▶ _Prompt_: Your answer must be an exact copy of the data below, minus any pictures.
[Opening Provided material section]
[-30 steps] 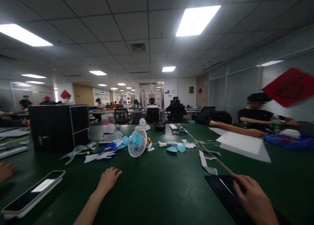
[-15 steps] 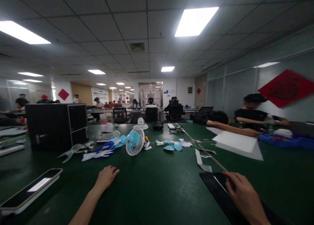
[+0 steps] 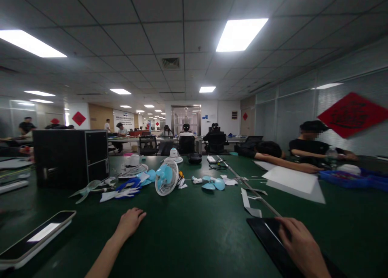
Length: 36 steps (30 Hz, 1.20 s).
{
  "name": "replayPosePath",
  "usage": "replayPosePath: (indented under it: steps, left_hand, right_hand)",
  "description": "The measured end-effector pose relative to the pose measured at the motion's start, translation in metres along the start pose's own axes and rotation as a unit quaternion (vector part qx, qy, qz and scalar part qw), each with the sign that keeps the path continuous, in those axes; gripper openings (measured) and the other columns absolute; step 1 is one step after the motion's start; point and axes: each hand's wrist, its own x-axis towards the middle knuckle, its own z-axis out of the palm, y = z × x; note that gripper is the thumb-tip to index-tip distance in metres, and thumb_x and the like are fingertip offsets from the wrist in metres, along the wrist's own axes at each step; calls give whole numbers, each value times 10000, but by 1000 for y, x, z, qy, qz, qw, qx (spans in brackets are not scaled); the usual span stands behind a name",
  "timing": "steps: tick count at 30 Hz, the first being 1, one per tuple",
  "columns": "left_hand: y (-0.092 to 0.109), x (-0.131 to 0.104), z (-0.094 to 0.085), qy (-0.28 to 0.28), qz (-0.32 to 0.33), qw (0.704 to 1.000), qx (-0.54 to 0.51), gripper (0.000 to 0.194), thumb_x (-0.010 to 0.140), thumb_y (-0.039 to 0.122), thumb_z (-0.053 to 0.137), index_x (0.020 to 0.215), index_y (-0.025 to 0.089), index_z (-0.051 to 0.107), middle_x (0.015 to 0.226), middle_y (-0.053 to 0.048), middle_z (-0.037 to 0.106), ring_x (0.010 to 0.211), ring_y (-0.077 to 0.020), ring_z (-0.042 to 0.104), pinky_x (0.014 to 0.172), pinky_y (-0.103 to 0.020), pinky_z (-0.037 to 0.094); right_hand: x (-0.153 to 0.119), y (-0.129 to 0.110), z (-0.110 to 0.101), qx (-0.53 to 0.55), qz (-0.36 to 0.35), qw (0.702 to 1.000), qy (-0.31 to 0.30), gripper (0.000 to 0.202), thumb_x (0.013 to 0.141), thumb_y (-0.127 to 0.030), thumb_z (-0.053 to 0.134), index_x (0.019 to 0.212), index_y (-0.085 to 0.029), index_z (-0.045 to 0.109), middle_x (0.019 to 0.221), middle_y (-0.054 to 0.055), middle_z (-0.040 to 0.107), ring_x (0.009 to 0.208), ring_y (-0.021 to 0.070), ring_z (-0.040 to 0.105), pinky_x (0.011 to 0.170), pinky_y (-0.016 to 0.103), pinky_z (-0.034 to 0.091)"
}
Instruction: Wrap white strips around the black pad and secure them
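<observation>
My left hand (image 3: 131, 222) rests on the green table (image 3: 194, 237), its fingers loosely curled and pressed together; whether anything is under them is hidden. Over a flat black panel (image 3: 266, 239) at the lower right lies my right hand (image 3: 298, 239), near the end of a long metal bar (image 3: 248, 185); its fingertips are partly hidden. A small fan with a white grille and blue blades (image 3: 166, 177) stands beyond my left hand. Blue-and-white gloves (image 3: 123, 192) lie left of the fan, and a loose blue fan blade (image 3: 214, 183) lies to its right.
A black computer case (image 3: 69, 159) stands at the left, with a phone (image 3: 38, 237) in front. White paper strips (image 3: 249, 205) lie near the bar. At the right, a person's arm (image 3: 291, 163) rests beside white sheets (image 3: 291, 180) and a blue tray (image 3: 344, 179).
The whole view has shifted slightly, with most things a little lower in the picture. Both hands keep nearly the same place and pose.
</observation>
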Motion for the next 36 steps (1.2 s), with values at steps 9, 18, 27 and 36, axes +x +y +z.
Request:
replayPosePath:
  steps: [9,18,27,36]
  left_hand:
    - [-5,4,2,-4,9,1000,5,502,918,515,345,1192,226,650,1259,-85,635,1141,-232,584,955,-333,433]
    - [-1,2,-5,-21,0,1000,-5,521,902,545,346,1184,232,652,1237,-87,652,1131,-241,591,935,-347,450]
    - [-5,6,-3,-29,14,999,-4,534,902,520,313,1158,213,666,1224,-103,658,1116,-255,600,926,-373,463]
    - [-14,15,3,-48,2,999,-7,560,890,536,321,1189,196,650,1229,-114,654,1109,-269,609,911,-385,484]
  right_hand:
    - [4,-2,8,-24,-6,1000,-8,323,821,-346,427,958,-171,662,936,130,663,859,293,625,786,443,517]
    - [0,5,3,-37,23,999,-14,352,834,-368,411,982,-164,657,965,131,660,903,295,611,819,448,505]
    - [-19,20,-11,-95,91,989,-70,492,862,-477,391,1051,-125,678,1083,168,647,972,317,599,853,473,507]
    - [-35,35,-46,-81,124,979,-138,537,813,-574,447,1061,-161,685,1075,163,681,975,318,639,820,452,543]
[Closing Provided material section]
▶ _Result of this exercise_:
[-30 steps] 
[-15 steps] 
[+0 steps] 
Length: 36 steps (30 Hz, 1.20 s).
{
  "name": "replayPosePath",
  "usage": "replayPosePath: (indented under it: steps, left_hand, right_hand)",
  "description": "The measured end-effector pose relative to the pose measured at the motion's start, translation in metres along the start pose's own axes and rotation as a unit quaternion (vector part qx, qy, qz and scalar part qw), each with the sign that keeps the path continuous, in those axes; gripper openings (measured) and the other columns absolute; step 1 is one step after the motion's start; point and axes: each hand's wrist, its own x-axis towards the middle knuckle, its own z-axis out of the palm, y = z × x; note that gripper is the thumb-tip to index-tip distance in metres, and thumb_x and the like are fingertip offsets from the wrist in metres, along the wrist's own axes at each step; calls give whole numbers, each value times 10000, but by 1000 for y, x, z, qy, qz, qw, qx (spans in brackets are not scaled); the usual span stands behind a name",
  "timing": "steps: tick count at 30 Hz, the first being 1, one per tuple",
  "columns": "left_hand: y (-0.092 to 0.109), x (-0.131 to 0.104), z (-0.094 to 0.085), qy (-0.28 to 0.28), qz (-0.32 to 0.33), qw (0.704 to 1.000), qx (-0.54 to 0.51), gripper (0.000 to 0.194), thumb_x (-0.010 to 0.140), thumb_y (-0.039 to 0.122), thumb_z (-0.053 to 0.137), index_x (0.020 to 0.215), index_y (-0.025 to 0.089), index_z (-0.051 to 0.107), middle_x (0.015 to 0.226), middle_y (-0.053 to 0.048), middle_z (-0.037 to 0.106), ring_x (0.010 to 0.211), ring_y (-0.077 to 0.020), ring_z (-0.042 to 0.104), pinky_x (0.014 to 0.172), pinky_y (-0.103 to 0.020), pinky_z (-0.037 to 0.094); right_hand: x (-0.153 to 0.119), y (-0.129 to 0.110), z (-0.110 to 0.101), qx (-0.53 to 0.55), qz (-0.36 to 0.35), qw (0.702 to 1.000), qy (-0.31 to 0.30), gripper (0.000 to 0.202), thumb_x (0.013 to 0.141), thumb_y (-0.127 to 0.030), thumb_z (-0.053 to 0.134), index_x (0.019 to 0.212), index_y (-0.085 to 0.029), index_z (-0.045 to 0.109), middle_x (0.019 to 0.221), middle_y (-0.054 to 0.055), middle_z (-0.040 to 0.107), ring_x (0.009 to 0.208), ring_y (-0.021 to 0.070), ring_z (-0.040 to 0.105), pinky_x (0.011 to 0.170), pinky_y (-0.016 to 0.103), pinky_z (-0.034 to 0.091)"
}
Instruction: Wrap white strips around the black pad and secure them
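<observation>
My left hand (image 3: 131, 222) rests on the green table (image 3: 194, 237), its fingers loosely curled and pressed together; whether anything is under them is hidden. Over a flat black panel (image 3: 266, 239) at the lower right lies my right hand (image 3: 298, 239), near the end of a long metal bar (image 3: 248, 185); its fingertips are partly hidden. A small fan with a white grille and blue blades (image 3: 166, 177) stands beyond my left hand. Blue-and-white gloves (image 3: 123, 192) lie left of the fan, and a loose blue fan blade (image 3: 214, 183) lies to its right.
A black computer case (image 3: 69, 159) stands at the left, with a phone (image 3: 38, 237) in front. White paper strips (image 3: 249, 205) lie near the bar. At the right, a person's arm (image 3: 291, 163) rests beside white sheets (image 3: 291, 180) and a blue tray (image 3: 344, 179).
The whole view has shifted slightly, with most things a little lower in the picture. Both hands keep nearly the same place and pose.
</observation>
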Motion for the next 36 steps (1.2 s), with values at steps 9, 18, 27 and 36, axes +x +y +z.
Request:
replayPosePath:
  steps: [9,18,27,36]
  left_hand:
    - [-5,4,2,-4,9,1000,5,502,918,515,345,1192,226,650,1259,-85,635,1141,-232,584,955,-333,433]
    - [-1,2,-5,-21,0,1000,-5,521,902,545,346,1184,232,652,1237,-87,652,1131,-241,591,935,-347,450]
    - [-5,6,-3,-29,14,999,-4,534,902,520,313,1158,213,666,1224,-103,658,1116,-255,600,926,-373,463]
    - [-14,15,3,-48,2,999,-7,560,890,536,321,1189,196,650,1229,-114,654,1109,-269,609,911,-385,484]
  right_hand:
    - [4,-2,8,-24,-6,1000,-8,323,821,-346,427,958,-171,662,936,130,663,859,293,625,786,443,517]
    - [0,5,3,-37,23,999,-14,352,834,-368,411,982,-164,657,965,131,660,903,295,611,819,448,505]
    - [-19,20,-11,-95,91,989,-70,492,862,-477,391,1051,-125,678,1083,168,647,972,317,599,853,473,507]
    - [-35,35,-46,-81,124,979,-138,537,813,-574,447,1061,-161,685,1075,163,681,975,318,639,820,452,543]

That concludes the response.